• _What to do_: Return only the lines of the data below from the line with "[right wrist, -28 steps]" up to and including the line with "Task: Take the", exactly as written, with the pictures omitted.

--*--

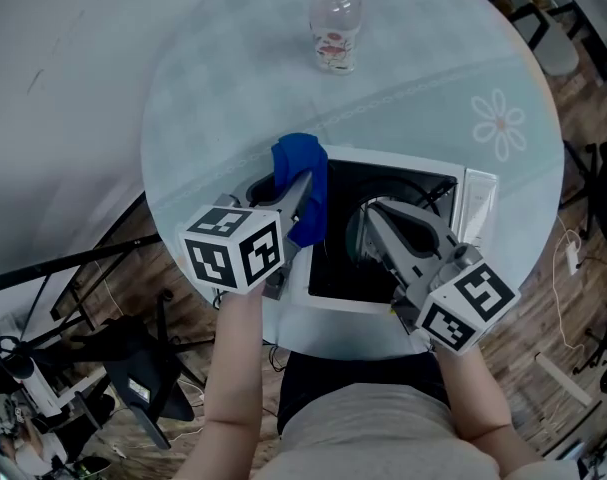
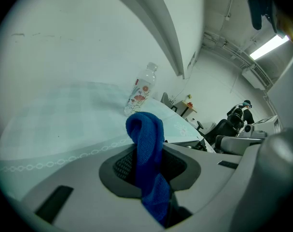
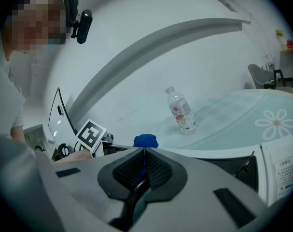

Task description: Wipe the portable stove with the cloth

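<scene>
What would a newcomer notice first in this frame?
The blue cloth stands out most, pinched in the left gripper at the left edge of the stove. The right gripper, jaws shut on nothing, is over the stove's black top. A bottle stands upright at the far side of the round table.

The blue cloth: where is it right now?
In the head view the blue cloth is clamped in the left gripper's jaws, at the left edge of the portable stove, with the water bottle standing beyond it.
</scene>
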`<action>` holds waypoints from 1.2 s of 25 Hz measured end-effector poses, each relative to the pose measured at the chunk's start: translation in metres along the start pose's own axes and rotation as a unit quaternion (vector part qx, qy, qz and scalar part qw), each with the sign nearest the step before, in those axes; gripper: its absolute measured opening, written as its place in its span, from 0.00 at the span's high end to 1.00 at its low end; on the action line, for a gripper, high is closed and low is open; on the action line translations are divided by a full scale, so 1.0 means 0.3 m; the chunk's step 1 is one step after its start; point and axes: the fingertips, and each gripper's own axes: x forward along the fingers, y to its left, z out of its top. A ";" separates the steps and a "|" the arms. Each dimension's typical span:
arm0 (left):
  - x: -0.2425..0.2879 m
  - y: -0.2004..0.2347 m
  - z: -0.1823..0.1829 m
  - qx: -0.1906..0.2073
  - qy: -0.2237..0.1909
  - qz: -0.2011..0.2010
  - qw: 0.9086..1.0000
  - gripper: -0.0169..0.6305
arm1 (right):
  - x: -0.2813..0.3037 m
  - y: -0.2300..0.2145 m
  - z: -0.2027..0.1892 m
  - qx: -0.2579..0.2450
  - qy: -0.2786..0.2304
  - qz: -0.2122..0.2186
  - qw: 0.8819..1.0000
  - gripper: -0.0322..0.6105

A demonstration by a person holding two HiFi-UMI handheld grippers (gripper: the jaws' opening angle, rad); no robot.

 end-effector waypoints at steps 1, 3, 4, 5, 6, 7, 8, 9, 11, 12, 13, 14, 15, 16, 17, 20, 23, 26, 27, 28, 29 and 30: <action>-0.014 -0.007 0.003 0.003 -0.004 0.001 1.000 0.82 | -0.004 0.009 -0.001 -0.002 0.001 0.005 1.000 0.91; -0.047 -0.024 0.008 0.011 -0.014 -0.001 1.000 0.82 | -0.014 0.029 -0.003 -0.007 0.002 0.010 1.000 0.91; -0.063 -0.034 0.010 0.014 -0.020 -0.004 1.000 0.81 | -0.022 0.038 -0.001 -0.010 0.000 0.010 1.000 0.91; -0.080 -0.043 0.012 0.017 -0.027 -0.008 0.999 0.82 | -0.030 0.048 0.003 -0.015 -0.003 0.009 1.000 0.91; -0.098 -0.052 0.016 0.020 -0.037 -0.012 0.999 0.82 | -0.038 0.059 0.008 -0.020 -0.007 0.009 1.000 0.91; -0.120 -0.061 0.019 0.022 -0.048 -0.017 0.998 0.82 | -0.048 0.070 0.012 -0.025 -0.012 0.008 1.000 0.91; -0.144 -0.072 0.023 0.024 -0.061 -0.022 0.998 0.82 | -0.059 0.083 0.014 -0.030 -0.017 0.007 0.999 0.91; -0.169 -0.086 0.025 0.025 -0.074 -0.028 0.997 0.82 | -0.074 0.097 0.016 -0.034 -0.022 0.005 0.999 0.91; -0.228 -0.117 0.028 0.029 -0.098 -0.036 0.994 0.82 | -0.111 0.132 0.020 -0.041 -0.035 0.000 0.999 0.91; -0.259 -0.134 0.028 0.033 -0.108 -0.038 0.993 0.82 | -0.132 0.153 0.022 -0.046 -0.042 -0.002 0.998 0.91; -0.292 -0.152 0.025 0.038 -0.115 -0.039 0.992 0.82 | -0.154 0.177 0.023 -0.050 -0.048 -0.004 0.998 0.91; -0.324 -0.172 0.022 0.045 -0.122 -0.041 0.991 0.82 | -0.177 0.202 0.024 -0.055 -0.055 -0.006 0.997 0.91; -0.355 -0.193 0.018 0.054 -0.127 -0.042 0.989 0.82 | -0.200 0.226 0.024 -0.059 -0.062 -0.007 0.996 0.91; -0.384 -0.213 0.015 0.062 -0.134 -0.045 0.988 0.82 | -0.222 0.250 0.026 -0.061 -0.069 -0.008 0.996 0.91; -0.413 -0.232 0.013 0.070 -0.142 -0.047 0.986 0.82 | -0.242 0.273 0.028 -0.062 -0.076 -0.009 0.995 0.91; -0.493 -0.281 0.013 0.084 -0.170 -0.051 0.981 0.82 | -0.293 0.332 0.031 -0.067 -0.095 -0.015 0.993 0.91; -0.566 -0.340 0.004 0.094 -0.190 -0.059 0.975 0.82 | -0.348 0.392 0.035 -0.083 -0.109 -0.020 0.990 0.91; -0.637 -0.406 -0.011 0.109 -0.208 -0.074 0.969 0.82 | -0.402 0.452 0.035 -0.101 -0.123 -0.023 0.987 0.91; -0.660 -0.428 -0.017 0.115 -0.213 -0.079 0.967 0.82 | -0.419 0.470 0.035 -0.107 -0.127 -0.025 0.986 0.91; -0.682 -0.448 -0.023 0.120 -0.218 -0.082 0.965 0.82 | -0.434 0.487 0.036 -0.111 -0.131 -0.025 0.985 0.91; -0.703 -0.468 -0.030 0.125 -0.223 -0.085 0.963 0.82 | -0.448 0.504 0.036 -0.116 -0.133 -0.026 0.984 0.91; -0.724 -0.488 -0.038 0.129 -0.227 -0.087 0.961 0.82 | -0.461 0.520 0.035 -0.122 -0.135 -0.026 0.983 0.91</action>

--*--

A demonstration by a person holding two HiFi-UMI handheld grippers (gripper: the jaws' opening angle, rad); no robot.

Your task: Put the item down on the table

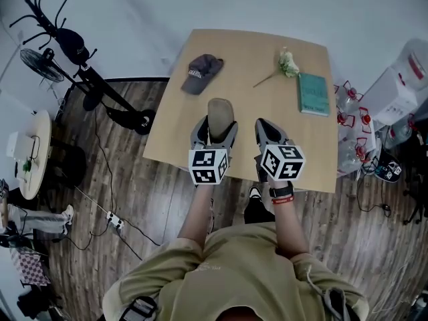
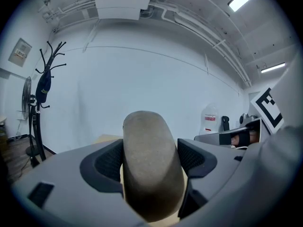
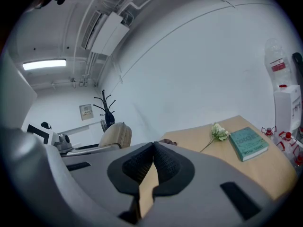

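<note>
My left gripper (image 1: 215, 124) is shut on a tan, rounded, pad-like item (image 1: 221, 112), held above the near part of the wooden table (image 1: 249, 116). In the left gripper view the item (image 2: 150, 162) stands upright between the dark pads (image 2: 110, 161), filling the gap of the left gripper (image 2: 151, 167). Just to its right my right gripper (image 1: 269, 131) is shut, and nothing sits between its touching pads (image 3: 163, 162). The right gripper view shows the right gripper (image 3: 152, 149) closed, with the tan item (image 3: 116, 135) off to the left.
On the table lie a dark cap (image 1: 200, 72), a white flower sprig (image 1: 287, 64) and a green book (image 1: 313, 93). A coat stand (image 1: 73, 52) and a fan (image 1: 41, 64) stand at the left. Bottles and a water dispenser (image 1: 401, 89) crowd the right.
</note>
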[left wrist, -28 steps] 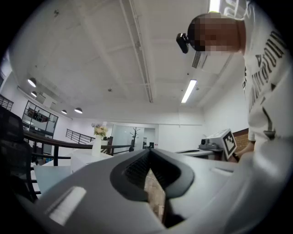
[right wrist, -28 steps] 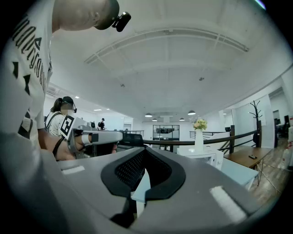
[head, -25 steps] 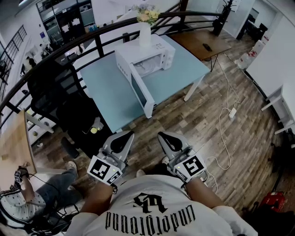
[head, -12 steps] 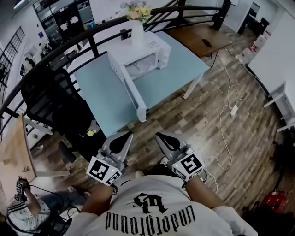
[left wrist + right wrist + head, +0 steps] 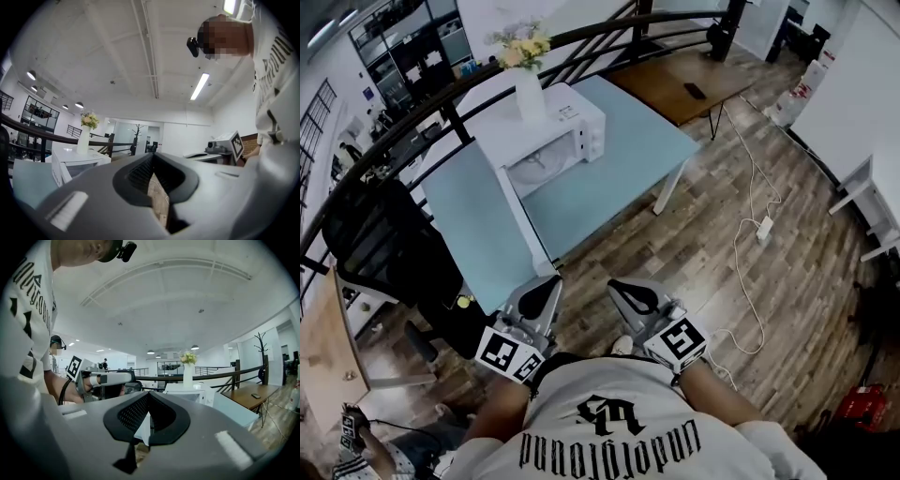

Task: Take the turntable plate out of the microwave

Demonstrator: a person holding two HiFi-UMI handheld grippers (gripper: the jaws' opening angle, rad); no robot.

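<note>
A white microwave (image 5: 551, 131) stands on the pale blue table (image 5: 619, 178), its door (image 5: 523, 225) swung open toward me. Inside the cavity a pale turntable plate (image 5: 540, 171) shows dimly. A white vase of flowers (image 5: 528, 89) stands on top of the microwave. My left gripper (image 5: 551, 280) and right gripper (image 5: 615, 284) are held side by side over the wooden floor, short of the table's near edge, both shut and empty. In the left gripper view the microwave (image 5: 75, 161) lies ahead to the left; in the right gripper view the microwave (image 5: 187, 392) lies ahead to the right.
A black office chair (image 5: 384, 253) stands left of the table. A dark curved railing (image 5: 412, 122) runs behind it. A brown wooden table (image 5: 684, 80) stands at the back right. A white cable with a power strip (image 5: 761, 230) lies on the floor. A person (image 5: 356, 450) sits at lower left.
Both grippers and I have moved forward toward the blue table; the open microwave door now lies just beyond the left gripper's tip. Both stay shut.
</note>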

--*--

• _Finished exercise_:
[right wrist, -28 steps] 
[head, -25 steps] 
[head, -12 steps] 
[left wrist + right wrist + head, +0 steps] 

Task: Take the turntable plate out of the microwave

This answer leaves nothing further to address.